- What needs to be done -
Return the full listing word for word, but drop every picture from it.

- The data -
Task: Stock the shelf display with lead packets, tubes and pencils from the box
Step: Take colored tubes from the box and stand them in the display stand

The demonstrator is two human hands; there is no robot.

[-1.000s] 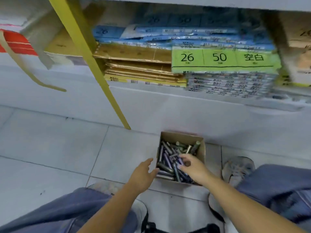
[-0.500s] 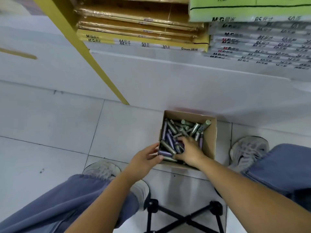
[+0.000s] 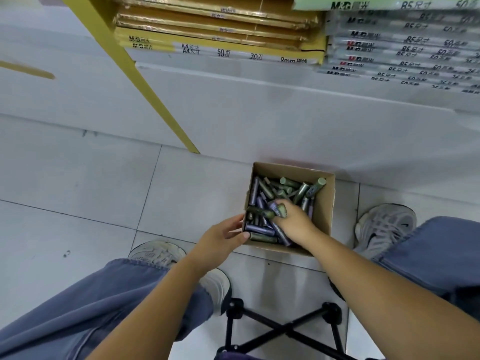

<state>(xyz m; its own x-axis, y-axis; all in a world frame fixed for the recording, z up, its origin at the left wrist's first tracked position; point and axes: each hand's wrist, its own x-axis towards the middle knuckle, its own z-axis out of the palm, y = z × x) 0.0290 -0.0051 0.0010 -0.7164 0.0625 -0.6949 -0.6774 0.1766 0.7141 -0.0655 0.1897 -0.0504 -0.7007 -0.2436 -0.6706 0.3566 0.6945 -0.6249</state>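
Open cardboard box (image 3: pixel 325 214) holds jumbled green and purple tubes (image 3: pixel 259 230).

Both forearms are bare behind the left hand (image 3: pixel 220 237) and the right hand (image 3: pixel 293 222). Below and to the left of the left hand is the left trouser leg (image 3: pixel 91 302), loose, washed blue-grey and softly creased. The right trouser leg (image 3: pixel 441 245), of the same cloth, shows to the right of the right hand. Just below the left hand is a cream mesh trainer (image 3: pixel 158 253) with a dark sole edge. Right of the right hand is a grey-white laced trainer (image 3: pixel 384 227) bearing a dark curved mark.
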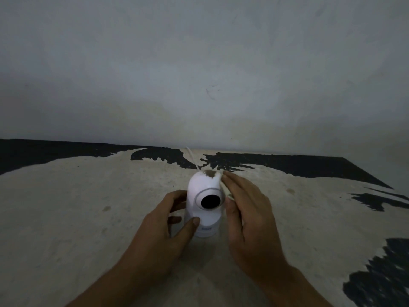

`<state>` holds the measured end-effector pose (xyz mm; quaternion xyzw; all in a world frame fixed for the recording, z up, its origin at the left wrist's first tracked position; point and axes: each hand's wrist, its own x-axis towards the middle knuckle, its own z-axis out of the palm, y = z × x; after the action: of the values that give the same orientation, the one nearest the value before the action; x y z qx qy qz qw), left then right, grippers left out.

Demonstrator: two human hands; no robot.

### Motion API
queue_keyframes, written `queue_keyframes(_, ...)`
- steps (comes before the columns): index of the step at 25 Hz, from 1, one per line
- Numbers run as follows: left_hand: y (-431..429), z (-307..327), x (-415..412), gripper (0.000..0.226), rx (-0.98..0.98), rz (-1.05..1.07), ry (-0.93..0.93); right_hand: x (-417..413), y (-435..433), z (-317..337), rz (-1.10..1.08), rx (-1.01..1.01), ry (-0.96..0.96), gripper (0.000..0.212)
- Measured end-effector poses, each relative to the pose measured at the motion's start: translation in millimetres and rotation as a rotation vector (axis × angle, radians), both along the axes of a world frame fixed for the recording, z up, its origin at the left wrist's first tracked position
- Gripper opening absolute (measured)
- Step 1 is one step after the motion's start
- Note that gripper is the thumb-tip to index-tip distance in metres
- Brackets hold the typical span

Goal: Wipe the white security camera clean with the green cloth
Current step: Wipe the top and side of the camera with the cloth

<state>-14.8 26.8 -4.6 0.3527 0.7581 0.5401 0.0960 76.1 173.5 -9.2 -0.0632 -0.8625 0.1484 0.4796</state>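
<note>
The white security camera (pixel 204 202) stands upright on a dusty slab, its round black lens facing me. A brownish dirt patch sits on top of its dome, and a thin white cable (pixel 192 158) runs from its back toward the wall. My left hand (pixel 170 220) grips the camera's base, thumb across the front and fingers behind. My right hand (pixel 245 209) rests flat against the camera's right side with fingers stretched toward the dome. No green cloth shows in view.
The slab (pixel 88 207) is pale and dusty, with ragged black patches at the back (pixel 276 165) and the right edge (pixel 380 278). A bare grey wall (pixel 199 74) rises directly behind it.
</note>
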Motion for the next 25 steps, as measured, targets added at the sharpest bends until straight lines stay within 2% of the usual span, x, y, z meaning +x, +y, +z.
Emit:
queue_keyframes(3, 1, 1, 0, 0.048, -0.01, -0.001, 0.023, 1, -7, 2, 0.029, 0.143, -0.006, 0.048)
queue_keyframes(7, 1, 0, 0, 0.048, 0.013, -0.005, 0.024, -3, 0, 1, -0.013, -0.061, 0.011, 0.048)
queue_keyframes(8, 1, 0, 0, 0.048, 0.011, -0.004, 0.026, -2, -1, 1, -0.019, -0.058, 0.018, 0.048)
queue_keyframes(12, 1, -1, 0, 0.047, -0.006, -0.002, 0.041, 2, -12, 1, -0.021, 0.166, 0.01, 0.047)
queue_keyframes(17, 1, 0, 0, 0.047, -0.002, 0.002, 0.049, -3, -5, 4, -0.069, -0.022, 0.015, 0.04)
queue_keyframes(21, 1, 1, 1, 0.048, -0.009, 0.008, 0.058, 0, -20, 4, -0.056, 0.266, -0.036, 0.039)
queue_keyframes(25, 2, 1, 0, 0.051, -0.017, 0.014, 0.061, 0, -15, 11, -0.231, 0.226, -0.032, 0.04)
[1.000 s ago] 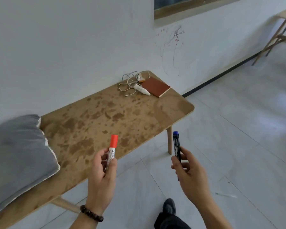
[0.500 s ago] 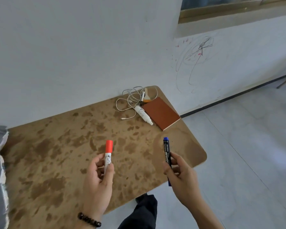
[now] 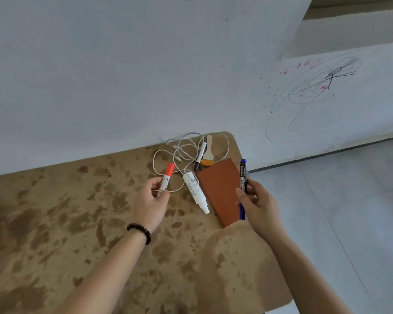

- Reply to the exercise -
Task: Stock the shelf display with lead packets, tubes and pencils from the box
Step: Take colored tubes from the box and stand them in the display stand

The demonstrator is two human hands; there is no robot.

[-1.000s] 
[-0.500s] 
[+0.000s] 

<state>(xyz m; its own x-axis, y-axis; all in a world frame fixed for the recording, z up, its origin at the left wrist's first tracked position; point and axes: each hand's wrist, its own x-axis towards the middle knuckle, its own z-axis out of the palm, y = z × x) 0.0290 -0.0051 0.0010 -0.7164 0.0625 -0.6949 -0.6774 0.1766 0.7141 -0.0655 0.1897 -0.0504 -0.7007 -0.2436 -0.6706 0.3566 0.6945 -0.6249</state>
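Open cardboard box (image 3: pixel 325 214) holds jumbled green and purple tubes (image 3: pixel 259 230).

Both forearms are bare behind the left hand (image 3: pixel 220 237) and the right hand (image 3: pixel 293 222). Below and to the left of the left hand is the left trouser leg (image 3: pixel 91 302), loose, washed blue-grey and softly creased. The right trouser leg (image 3: pixel 441 245), of the same cloth, shows to the right of the right hand. Just below the left hand is a cream mesh trainer (image 3: pixel 158 253) with a dark sole edge. Right of the right hand is a grey-white laced trainer (image 3: pixel 384 227) bearing a dark curved mark.
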
`<state>` holds the measured end-effector pose (xyz mm; quaternion xyzw; all in a world frame fixed for the recording, z up, its origin at the left wrist's first tracked position; point and axes: each hand's wrist, its own x-axis towards the middle knuckle, its own z-axis out of the palm, y = z × x; after the action: of the values that give the same orientation, the one nearest the value before the action; x y z qx qy qz qw), left then right, grippers left out.

Demonstrator: two human hands; no robot.

### Motion API
queue_keyframes, written `queue_keyframes(_, ...)`
- steps (comes before the columns): index of the step at 25 Hz, from 1, one per line
- Numbers run as follows: left_hand: y (-431..429), z (-307..327), x (-415..412), gripper (0.000..0.226), rx (-0.98..0.98), rz (-1.05..1.07), ry (-0.93..0.93); right_hand: x (-417..413), y (-435..433), z (-317..337), rz (-1.10..1.08), rx (-1.01..1.01), ry (-0.96..0.96), gripper (0.000..0.212)
- Measured end-effector poses, each relative to the pose measured at the motion's start: translation in millimetres and rotation as a rotation vector (axis × angle, radians), both along the axes of a world frame fixed for the recording, z up, its origin at the left wrist's first tracked position
- Gripper opening absolute (measured)
- Step 1 is one step after the motion's start
- Note that gripper is the thumb-tip to index-tip distance in metres
- Brackets hold the typical span

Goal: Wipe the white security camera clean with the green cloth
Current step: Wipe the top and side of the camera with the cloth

<state>-14.8 26.8 -4.6 0.3527 0.7581 0.5401 0.0960 76.1 173.5 -9.2 -0.0632 -0.8625 0.1484 0.4796</state>
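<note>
The white security camera (pixel 204 202) stands upright on a dusty slab, its round black lens facing me. A brownish dirt patch sits on top of its dome, and a thin white cable (pixel 192 158) runs from its back toward the wall. My left hand (pixel 170 220) grips the camera's base, thumb across the front and fingers behind. My right hand (pixel 245 209) rests flat against the camera's right side with fingers stretched toward the dome. No green cloth shows in view.
The slab (pixel 88 207) is pale and dusty, with ragged black patches at the back (pixel 276 165) and the right edge (pixel 380 278). A bare grey wall (pixel 199 74) rises directly behind it.
</note>
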Motion for the next 25 steps, as measured, targets added at the sharpest bends until straight lines stay within 2% of the usual span, x, y, z meaning +x, +y, +z.
Emit:
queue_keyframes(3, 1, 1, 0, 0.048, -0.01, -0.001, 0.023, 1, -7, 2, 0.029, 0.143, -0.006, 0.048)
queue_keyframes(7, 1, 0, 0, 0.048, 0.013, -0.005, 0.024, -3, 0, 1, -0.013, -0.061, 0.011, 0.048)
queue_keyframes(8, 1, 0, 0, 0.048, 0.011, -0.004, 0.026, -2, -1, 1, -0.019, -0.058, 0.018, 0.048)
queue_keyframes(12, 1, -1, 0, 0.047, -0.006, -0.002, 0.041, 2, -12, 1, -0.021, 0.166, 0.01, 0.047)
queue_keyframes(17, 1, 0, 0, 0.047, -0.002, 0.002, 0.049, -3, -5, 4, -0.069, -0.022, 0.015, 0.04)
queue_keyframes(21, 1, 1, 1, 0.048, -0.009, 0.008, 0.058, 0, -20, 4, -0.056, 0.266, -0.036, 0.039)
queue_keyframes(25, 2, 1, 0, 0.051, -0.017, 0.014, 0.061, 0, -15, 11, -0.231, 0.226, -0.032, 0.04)
[1.000 s ago] 
[0.500 s ago] 
[now] 

The answer has been fully stated.